JP2012235537A - A method for processing signal including closed caption data and video data - Google Patents

Abstract

PROBLEM TO BE SOLVED: To provide a method for processing a data stream including a compressed video component, in a receiver.SOLUTION: A packet including a data component of a closed caption relating to a video component is detected, and data of the closed caption are extracted from the detected packet including the data component of the closed caption. A compressed video component is decompressed to obtain a decompressed video signal. The decompressed video signal and the extracted data of the closed caption are combined.

Description

  The present invention relates to the transmission of closed captioning and other auxiliary digital information in a compressed video transmission environment.

  Current standard video signals, such as PAL or NTSC, have a plurality of horizontal line periods, for example vertical periods or field periods with 265.5 lines per field in the NTSC video system. The starting point of each vertical and horizontal period is identified by vertical and horizontal sync pulses included in the composite video signal, respectively. During a portion of each vertical period, the information in the video signal need not be for display. For example, the vertical blanking period substantially corresponds to the first 20 horizontal line periods in each field. In addition, some line periods adjacent to the vertical blanking period, such as line 21, are in the overscan area of the video display device and cannot be seen.

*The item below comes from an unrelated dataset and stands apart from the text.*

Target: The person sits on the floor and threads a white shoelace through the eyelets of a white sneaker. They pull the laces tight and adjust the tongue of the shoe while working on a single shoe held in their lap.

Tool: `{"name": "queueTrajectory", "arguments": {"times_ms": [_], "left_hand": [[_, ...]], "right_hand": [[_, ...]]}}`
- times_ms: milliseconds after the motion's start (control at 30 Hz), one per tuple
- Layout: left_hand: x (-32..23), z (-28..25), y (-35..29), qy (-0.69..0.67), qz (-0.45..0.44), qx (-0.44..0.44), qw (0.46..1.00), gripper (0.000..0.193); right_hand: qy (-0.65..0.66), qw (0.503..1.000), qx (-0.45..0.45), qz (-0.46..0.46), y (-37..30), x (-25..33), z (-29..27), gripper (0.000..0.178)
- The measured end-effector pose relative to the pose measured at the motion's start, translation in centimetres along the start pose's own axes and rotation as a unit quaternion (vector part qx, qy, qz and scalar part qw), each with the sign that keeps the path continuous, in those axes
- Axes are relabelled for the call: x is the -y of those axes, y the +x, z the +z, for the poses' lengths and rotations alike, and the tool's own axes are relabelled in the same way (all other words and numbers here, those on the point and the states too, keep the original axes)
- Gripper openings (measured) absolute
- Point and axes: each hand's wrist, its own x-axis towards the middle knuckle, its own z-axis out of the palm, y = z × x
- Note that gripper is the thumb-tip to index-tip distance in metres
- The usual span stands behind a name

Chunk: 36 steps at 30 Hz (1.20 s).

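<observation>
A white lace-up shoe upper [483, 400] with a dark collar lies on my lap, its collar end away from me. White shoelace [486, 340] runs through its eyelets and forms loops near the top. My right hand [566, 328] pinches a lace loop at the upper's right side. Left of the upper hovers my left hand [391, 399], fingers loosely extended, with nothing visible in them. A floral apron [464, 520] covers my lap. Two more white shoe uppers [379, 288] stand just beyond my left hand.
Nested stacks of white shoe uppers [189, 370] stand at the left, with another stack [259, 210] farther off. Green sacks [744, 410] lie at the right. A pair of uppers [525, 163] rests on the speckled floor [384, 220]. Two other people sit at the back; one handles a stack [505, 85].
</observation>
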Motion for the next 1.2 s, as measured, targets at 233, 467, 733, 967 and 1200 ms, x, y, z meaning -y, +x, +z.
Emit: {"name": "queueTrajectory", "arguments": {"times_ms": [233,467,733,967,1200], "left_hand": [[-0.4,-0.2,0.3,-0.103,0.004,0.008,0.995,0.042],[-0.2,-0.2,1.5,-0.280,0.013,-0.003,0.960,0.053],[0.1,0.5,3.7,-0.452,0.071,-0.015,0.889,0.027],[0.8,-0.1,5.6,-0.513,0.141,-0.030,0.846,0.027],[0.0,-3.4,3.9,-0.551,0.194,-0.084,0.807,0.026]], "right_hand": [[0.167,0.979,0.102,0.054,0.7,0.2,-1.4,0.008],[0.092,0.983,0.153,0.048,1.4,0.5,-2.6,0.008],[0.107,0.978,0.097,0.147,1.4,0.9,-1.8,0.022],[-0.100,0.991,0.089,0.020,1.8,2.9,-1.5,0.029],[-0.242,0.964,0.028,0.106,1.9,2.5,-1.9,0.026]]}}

  Since no video information is displayed during the blanking and overscan periods, auxiliary information components, such as teletext or closed caption data, can be inserted within these periods. Standards, such as Federal Communications Commission (FCC) rules, specify a format for each type of auxiliary information, including positioning of information within a vertical period. For example, in current closed captioning standards (see, for example, 47 CFR 15, 119 and 73.682), the digital data corresponding to ASCII characters for closed captioning must be within line 1 of field 1. It is specified that it must not. The format specified by the FCC is to provide two 8-bit digital words on each occurrence of field 21 line 21. The closed caption specification can be extended to provide closed caption format data on line 21 of each field. Each word of data represents one ASCII format character. The format of closed caption signal data according to the FCC standard is shown in FIG.

JP 60-196083 A

  Recent developments in digital technology (1993) have made it practical to transmit video signals in digital compression format, and two or more televisions within the same bandwidth as conventional analog television signals. The signal can be transmitted. However, this video signal compression process is not considered for the convenience of transmitting digital codes such as closed caption information contained within the vertical blanking interval. Accordingly, the present invention includes a method and apparatus for transmitting and receiving closed caption information in, for example, a compressed video signal transmission / storage system.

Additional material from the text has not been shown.